Segundo a relatora do caso, a desembargadora Ângela de Lourdes Rodrigues, a legislação brasileira não prevê a aplicação de institutos do Direito de Família, como guarda e direito de visitas, para animais domésticos. Por esse motivo, a magistrada afirmou que esse tipo de conflito deve ser analisado conforme as regras do Direito de Propriedade e das Coisas.
Com esse entendimento, os desembargadores consideraram que a ação foi proposta em via inadequada, já que tramitava em uma Vara de Família. Dessa forma, foi anulada a decisão anterior que havia estabelecido a tutela compartilhada da cadela entre o ex-casal.
A relatora destacou que, apesar do forte vínculo afetivo existente entre tutores e animais, considerados seres sencientes, a relação jurídica que envolve a posse e a titularidade de pets ainda é regulamentada pelas normas de propriedade.
Dívidas após a separação
Além da disputa envolvendo o animal de estimação, o processo também tratava da divisão de dívidas contraídas durante o relacionamento.
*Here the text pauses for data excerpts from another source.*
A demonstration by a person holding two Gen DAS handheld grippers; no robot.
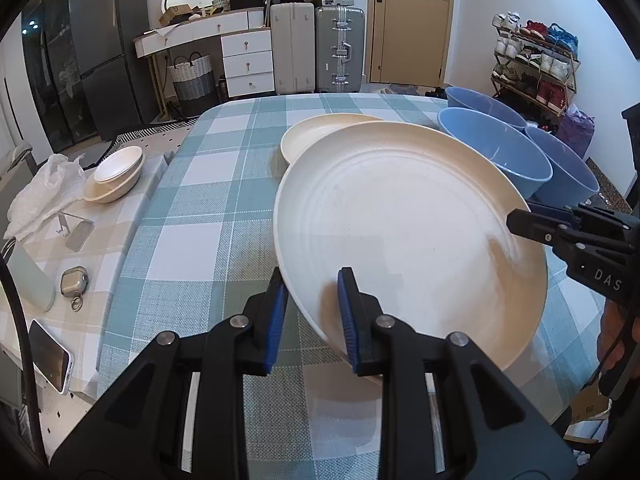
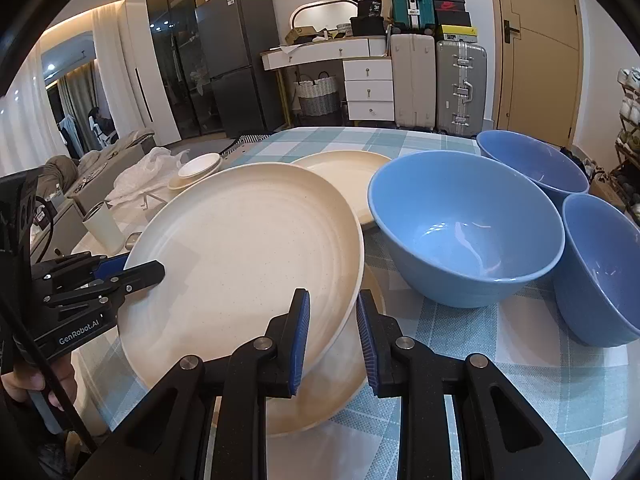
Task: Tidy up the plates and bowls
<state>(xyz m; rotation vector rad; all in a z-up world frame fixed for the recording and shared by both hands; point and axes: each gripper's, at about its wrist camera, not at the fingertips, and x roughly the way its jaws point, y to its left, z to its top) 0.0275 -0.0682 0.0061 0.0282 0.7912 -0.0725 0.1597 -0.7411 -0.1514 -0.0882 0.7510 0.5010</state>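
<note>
A large cream plate (image 1: 408, 232) (image 2: 248, 256) is held tilted above the checked table. My left gripper (image 1: 312, 312) straddles its near-left rim, one finger under and one over; it also shows in the right wrist view (image 2: 132, 272). My right gripper (image 2: 332, 328) straddles the opposite rim; it also shows in the left wrist view (image 1: 520, 220). Another cream plate (image 2: 340, 380) lies under it. A third cream plate (image 1: 316, 132) (image 2: 352, 172) lies farther back. Three blue bowls (image 2: 464, 228) (image 2: 532, 160) (image 2: 600, 264) stand to the right.
The teal checked tablecloth (image 1: 208, 216) covers the table. A side table on the left holds stacked cream bowls (image 1: 116, 172), a white plastic bag (image 1: 44, 196), a phone (image 1: 52, 356) and a cup (image 1: 32, 280). Suitcases and a shoe rack stand behind.
</note>
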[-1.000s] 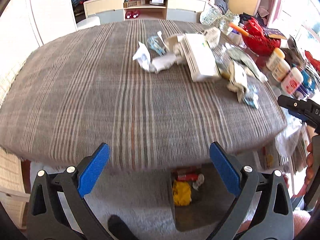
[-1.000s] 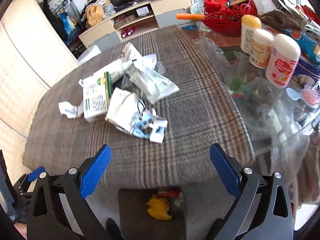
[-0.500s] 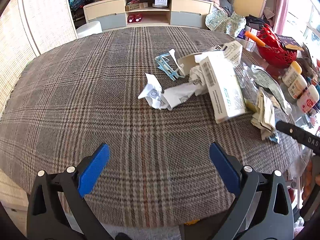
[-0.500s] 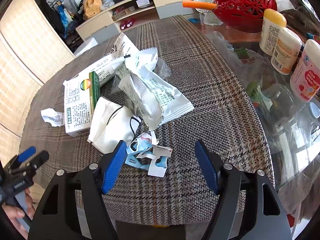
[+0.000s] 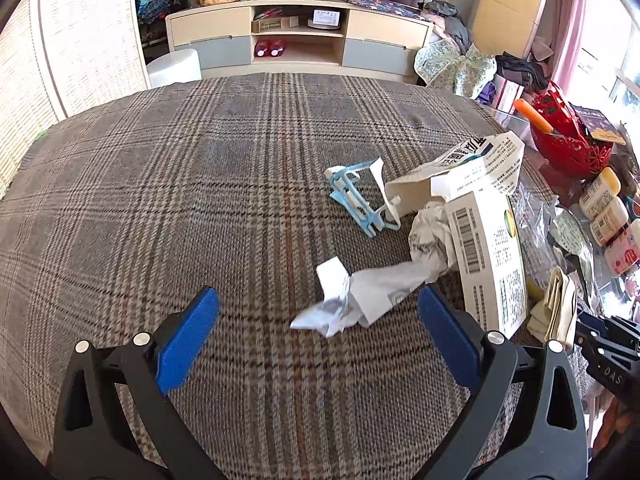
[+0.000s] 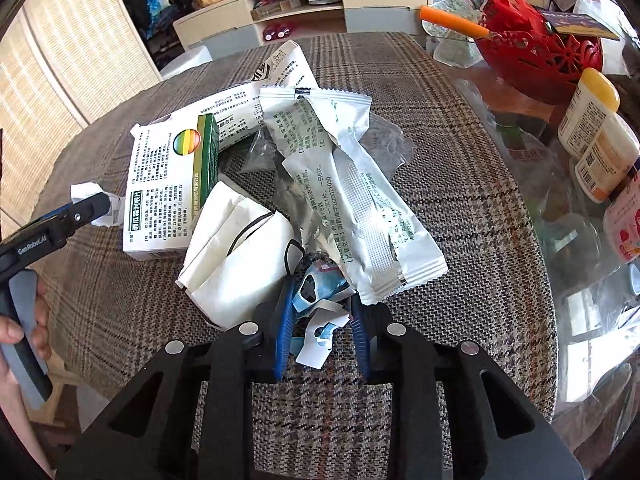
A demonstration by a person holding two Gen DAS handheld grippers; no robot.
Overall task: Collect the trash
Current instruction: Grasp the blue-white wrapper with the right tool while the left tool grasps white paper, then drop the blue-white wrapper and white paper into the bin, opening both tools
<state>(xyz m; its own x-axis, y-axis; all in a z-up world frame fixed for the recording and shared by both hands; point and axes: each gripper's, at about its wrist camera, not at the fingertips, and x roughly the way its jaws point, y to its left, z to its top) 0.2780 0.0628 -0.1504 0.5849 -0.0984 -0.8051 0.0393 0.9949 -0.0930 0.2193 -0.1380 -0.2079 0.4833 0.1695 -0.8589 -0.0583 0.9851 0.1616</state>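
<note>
Trash lies in a heap on the plaid tablecloth (image 5: 160,200). My right gripper (image 6: 322,334) points down at torn blue-and-white wrapper scraps (image 6: 320,292). Its jaws are closing, with the scraps between the blue pads and a little gap still showing. Behind the scraps lie white foil sachets (image 6: 360,200), a folded white mask (image 6: 236,256) and a medicine box (image 6: 168,188). My left gripper (image 5: 318,334) stands open over the cloth. A crumpled white paper (image 5: 352,300) lies just ahead between its fingers, with the box (image 5: 492,264) to the right. A blue-and-white torn carton piece (image 5: 356,200) lies farther off.
A red basket (image 6: 536,52) and plastic bottles (image 6: 592,120) stand on the glass tabletop right of the cloth. A hand holds the left gripper (image 6: 80,212) at the cloth's left edge. A low TV cabinet (image 5: 300,40) stands across the room.
Both grippers came forward over the table to the trash. The right jaws narrowed from wide open to a small gap around the wrapper scraps. The left jaws stayed wide.
</note>
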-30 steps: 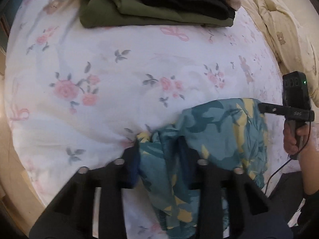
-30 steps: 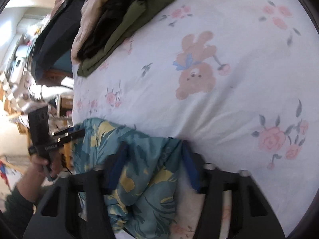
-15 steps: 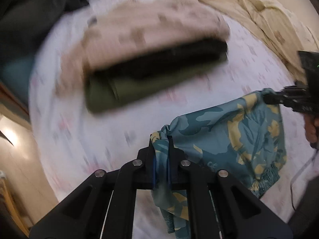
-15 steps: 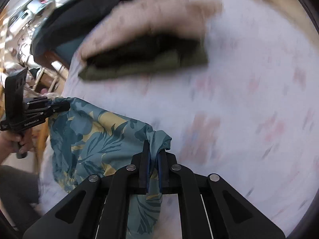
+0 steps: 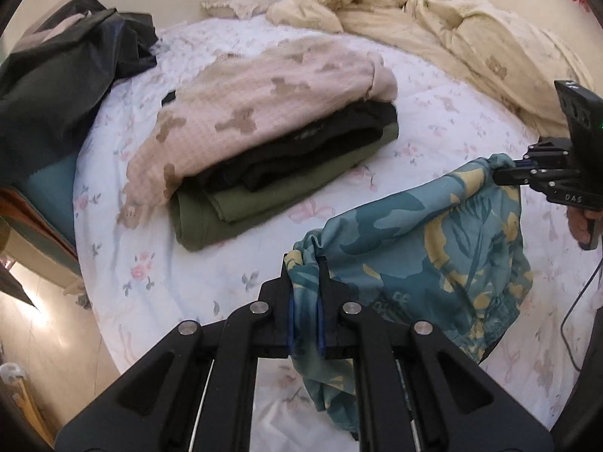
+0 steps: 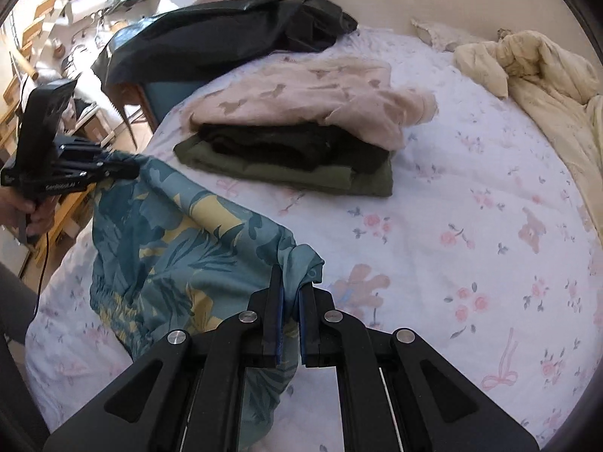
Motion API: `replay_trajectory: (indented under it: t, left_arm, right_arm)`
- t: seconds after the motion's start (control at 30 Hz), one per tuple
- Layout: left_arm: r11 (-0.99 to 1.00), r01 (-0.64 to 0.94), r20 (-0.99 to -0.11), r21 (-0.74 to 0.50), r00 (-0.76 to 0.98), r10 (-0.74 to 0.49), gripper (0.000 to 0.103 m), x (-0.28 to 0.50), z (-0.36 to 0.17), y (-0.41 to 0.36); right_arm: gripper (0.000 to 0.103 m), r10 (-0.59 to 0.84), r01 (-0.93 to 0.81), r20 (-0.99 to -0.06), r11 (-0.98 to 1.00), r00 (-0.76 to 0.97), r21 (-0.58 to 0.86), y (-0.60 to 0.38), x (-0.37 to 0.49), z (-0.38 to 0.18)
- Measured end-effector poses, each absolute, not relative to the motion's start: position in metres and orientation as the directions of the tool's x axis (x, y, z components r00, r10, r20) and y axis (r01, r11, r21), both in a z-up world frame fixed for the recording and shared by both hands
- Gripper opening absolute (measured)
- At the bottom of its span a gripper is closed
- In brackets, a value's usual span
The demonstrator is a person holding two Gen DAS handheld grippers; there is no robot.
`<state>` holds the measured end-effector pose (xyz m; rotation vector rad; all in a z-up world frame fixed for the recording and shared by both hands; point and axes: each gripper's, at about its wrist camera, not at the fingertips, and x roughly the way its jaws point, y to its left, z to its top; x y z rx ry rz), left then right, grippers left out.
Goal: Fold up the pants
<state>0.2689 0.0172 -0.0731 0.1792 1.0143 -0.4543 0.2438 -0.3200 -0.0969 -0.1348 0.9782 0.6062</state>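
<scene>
A home bedroom: floral-sheeted bed (image 5: 226,293), rumpled quilt (image 5: 471,49).

Left view: close behind the left tongs (image 5: 304,293), looking forward and down over the bed (image 5: 433,113), with the right tongs (image 5: 505,177) far off to the side. Right view: close behind the right tongs (image 6: 290,297), facing the same bed (image 6: 471,207). Shared by both: the pants (image 5: 426,248), the folded pile (image 5: 279,150) past the tongs.
</scene>
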Motion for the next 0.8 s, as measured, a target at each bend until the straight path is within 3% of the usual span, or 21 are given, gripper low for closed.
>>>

Na decisão de primeira instância, havia sido definido que débitos relacionados a contratos com instituições financeiras e despesas decorrentes da rescisão de um contrato de aluguel deveriam ser divididos igualmente entre os dois.
Também havia sido estabelecido que um empréstimo concedido pelo ex-sogro do homem seria de responsabilidade exclusiva dele. O ex-marido, no entanto, recorreu da decisão, argumentando que parte do valor foi utilizada na compra de equipamentos para sua atividade profissional, que também teria beneficiado a ex-companheira, já que ela estava desempregada no período. Ele afirmou ainda que já havia pago R$ 1,5 mil da dívida.
Nova decisão
Ao analisar o caso, a relatora concluiu que R$ 9,5 mil do empréstimo foram utilizados na aquisição de máquinas e peças usadas no trabalho do ex-marido, sendo considerados instrumentos de sua atividade profissional.
Por outro lado, não ficou comprovado que o restante do valor, cerca de R$ 9 mil, tenha beneficiado apenas ele. Assim, o tribunal determinou que essa parte da dívida deverá ser dividida entre os dois.
Os demais desembargadores acompanharam o voto da relatora. O processo tramita em segredo de Justiça e a decisão ainda pode ser questionada por meio de recurso.